Entre 60 et 100 jours de gestation

À partir de ce stade, l’élimination fœtale est parfois réalisée par des oscillations ou des percussions digitées du crâne. Les manipulations sont souvent à répéter et le taux de réussite reste de 50 % seulement.

Plus de 100 jours de gestation

Après 100 jours, les probabilités de réduction naturelle sont minimes et les risques d’avortement ou de mort-nés importants.

En 1988, Rantanen a décrit une technique d’identification, par échographie transabdominale, du cœur fœtal. L’injection intracardiaque d’une substance létale permet alors l’euthanasie d’un fœtus entre 115 et 150 jours de gestation. 2 produits sont utilisés : le chlorure de potassium ou la pénicilline procaïne. La pénicilline présente l’avantage d’un meilleur taux de survie de l’autre fœtus, ainsi qu’une bonne efficacité en injection intracardiaque, pulmonaire ou abdominale. La jument est tranquillisée et le fœtus à éliminer est sélectionné (le plus petit ou celui avec le moins de potentiel pour une expansion placentaire). Une aiguille 16 G de 15 à 25 cm est utilisée pour ponctionner le cœur, sous contrôle échoguidé. Un volume de 10 à 20 ml de pénicilline est injecté et la mort fœtale est surveillée pendant les 5 à 10 minutes qui suivent. Selon la procédure, la jument reçoit un traitement à base d’antibiotiques et d’anti-inflammatoires non stéroïdiens durant au moins 3 jours. Il est démontré qu’une antibiothérapie prolongée ou un traitement au Regumate® n’améliore pas le taux de survie du 2e fœtus.

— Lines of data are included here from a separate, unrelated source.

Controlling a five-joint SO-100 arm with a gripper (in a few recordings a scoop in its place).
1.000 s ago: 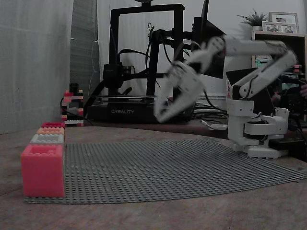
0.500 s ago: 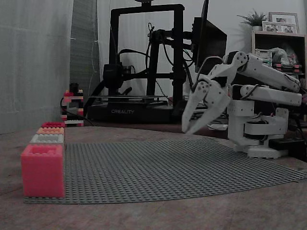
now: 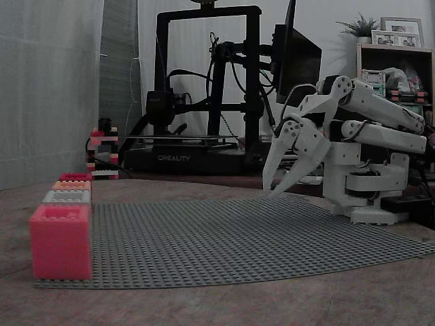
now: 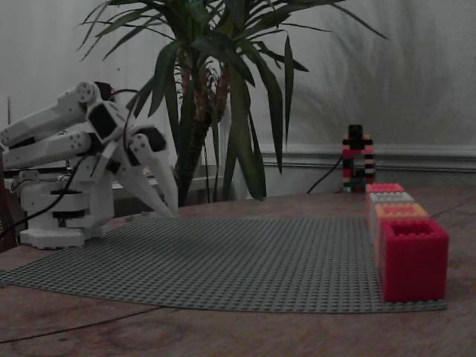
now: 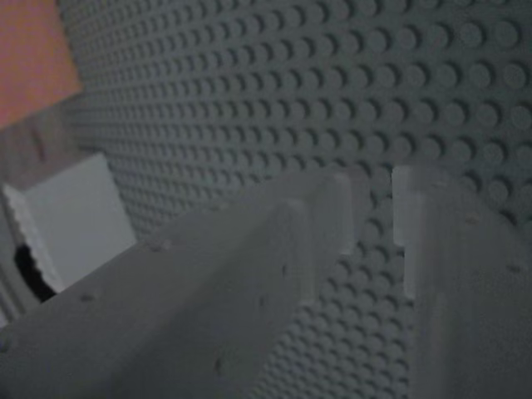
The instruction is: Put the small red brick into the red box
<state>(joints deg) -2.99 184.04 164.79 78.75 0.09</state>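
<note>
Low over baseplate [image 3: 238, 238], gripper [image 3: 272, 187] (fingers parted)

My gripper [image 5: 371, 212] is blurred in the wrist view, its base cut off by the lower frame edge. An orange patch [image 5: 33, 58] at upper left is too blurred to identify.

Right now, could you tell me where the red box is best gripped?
Likely the red box by its free end wall, pinched from above over the rim: its top is open, letting one finger inside, while the orange box abuts the opposite wall.
</note>
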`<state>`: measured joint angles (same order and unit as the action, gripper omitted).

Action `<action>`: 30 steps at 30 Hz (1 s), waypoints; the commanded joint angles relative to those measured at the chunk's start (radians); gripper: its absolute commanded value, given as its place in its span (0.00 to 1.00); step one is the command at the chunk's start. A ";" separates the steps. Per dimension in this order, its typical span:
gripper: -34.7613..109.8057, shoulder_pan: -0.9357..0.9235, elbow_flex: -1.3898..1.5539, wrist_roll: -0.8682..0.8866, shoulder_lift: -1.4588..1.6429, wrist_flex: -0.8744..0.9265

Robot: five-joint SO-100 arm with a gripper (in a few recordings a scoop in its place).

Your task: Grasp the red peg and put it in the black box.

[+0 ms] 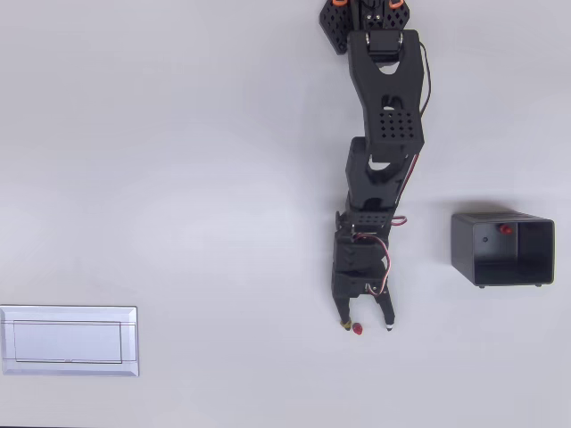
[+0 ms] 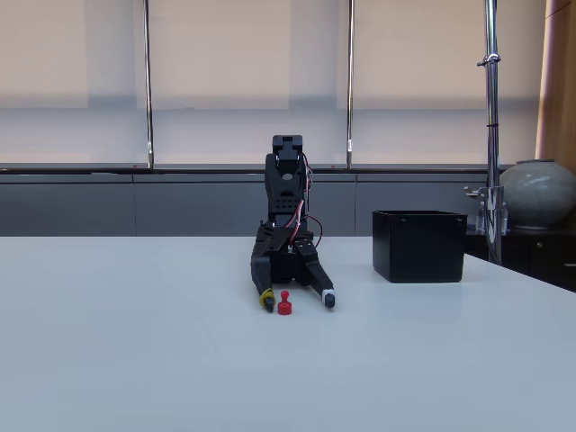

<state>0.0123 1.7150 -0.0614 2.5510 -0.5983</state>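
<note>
Currently my claw [image 1: 367, 326] sits low at the table [image 1: 178, 178], jaws spread apart and holding nothing. In the overhead view the red peg [image 1: 357, 329] lies between my two fingertips, closer to the yellow-tipped finger [image 1: 344, 325] than to the white-tipped one [image 1: 391, 327]; whether it touches the yellow tip I cannot tell. The fixed view confirms this: the peg [image 2: 284, 303] stands upright on the table between the two tips, with the gripper [image 2: 295, 300] open around it and a clear gap on the white-tipped side.

Item noted: the peg is tiny, bright red, with a rounded head over a wider base, narrower than my finger spacing.

The black box [image 1: 502, 250] stands well apart, to the right of my arm in the overhead view, matt black, thin-walled, open at the top. A small red object [image 1: 505, 229] is visible inside it near the upper wall. In the fixed view the box [image 2: 418, 245] stands to the right and further back.

A flat white tray [image 1: 70, 340] lies at the lower left of the overhead view, far from my claw.

No legible writing or brand marks are found on any item.
</note>
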 commanded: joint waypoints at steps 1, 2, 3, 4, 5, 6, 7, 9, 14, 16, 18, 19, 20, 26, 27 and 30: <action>0.44 -0.035 0.058 -0.014 0.032 -0.017; 0.44 -0.035 0.064 -0.014 0.035 -0.017; 0.44 -0.037 0.069 -0.014 0.038 -0.017; 0.44 -0.037 0.071 -0.014 0.040 -0.017; 0.44 -0.037 0.071 -0.014 0.040 -0.017; 0.44 -0.037 0.071 -0.014 0.040 -0.017; 0.44 -0.037 0.069 -0.014 0.040 -0.017; 0.44 -0.037 0.066 -0.006 0.041 -0.025; 0.44 -0.037 0.064 -0.005 0.057 -0.069; 0.44 -0.037 0.064 -0.006 0.057 -0.066; 0.44 -0.037 0.061 -0.006 0.054 -0.066; 0.44 -0.037 0.061 -0.006 0.054 -0.066; 0.43 -0.037 0.060 -0.006 0.054 -0.066; 0.38 -0.038 0.060 -0.006 0.054 -0.066; 0.37 -0.038 0.060 -0.006 0.054 -0.066; 0.35 -0.038 0.060 -0.006 0.055 -0.069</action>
<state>0.0123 1.7472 -0.0552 2.5955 -0.6611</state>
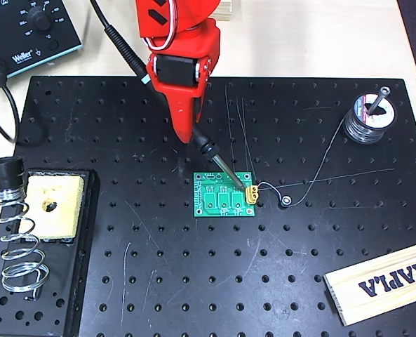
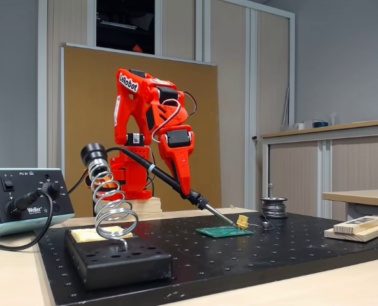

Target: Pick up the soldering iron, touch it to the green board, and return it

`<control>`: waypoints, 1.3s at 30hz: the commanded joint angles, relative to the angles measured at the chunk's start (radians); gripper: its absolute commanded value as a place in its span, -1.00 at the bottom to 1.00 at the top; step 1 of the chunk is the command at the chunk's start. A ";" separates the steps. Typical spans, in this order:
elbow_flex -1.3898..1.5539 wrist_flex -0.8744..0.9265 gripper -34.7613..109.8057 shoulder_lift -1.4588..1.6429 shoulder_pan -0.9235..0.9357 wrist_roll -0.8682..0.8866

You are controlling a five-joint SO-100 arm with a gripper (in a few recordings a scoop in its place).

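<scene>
Black perforated plate [image 1: 193, 281] on the bench carries the green board [image 1: 224, 196], where the light, stiff soldering iron [image 1: 211, 152] is held mid-handle by the closed tool [image 1: 186, 130], tip beside its yellow connector [image 1: 251, 194].

Black perforated plate [image 1: 193, 281] covers most of the light table [image 1: 299, 42]. At its left edge in the overhead view, a black stand [image 1: 74, 281] carries a yellow sponge [image 1: 52, 206] with a hole in it, and a silver coil holder [image 1: 18, 246] with a black collar on top. Weller station [image 1: 25, 28], teal and black, sits off the plate at top left. Solder spool [image 1: 369, 116] stands near the plate's top right corner; a thin wire [image 1: 320, 168] runs from it across the plate. Wooden block [image 1: 383, 281] marked KAPLA lies at lower right, overhanging the plate's edge.
</scene>
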 commanded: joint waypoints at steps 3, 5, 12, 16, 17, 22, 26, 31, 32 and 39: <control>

En 2005, Wolfsdorf a décrit une technique de luxation cranio-cervicale pour éliminer un fœtus entre 60 et 120 jours de gestation. Une dose de probantheline est administrée à la jument pour relaxer l’utérus puis, par voie transrectale ou via une petite laparotomie par le flanc sur cheval debout, le fœtus est saisi entre le pouce et l’index et serré à la jonction cranio-cervicale. Une sensation de “pop” confirme la séparation. La mort fœtale a lieu entre 1 et 8 semaines plus tard. La procédure est technique, mais avec un peu de pratique, le taux de réussite avec maintien d’une gestation simple atteint 64 %.

Le choix ultime de la technique de réduction d’une gestation gémellaire monozygote ou dizygote dépend du stade de gestation, de la position des embryons, de l’expérience du clinicien et de ses propres taux de succès, du pronostic de survie de l’autre fœtus, des implications économiques et de la compréhension du client, mais aussi de l’importance de la procédure pour le futur reproducteur de la jument.

  • Sources • Sper RB et coll. (2012) : Successful reduction of a monozygotic equine twin pregnancy via transabdominal ultrasound-guided cardiac puncture. Equine Vet Educ. 24, 55-59. • Wolfsdorf K (2012) : Clinical commentary : management of twins in the mare. Equine Vet. Educ. 24, 60-61. • McKinnon, AO (2009) : Twin reduction techniques, in Proceedings of the AAEP annual resort symposium, 187-210.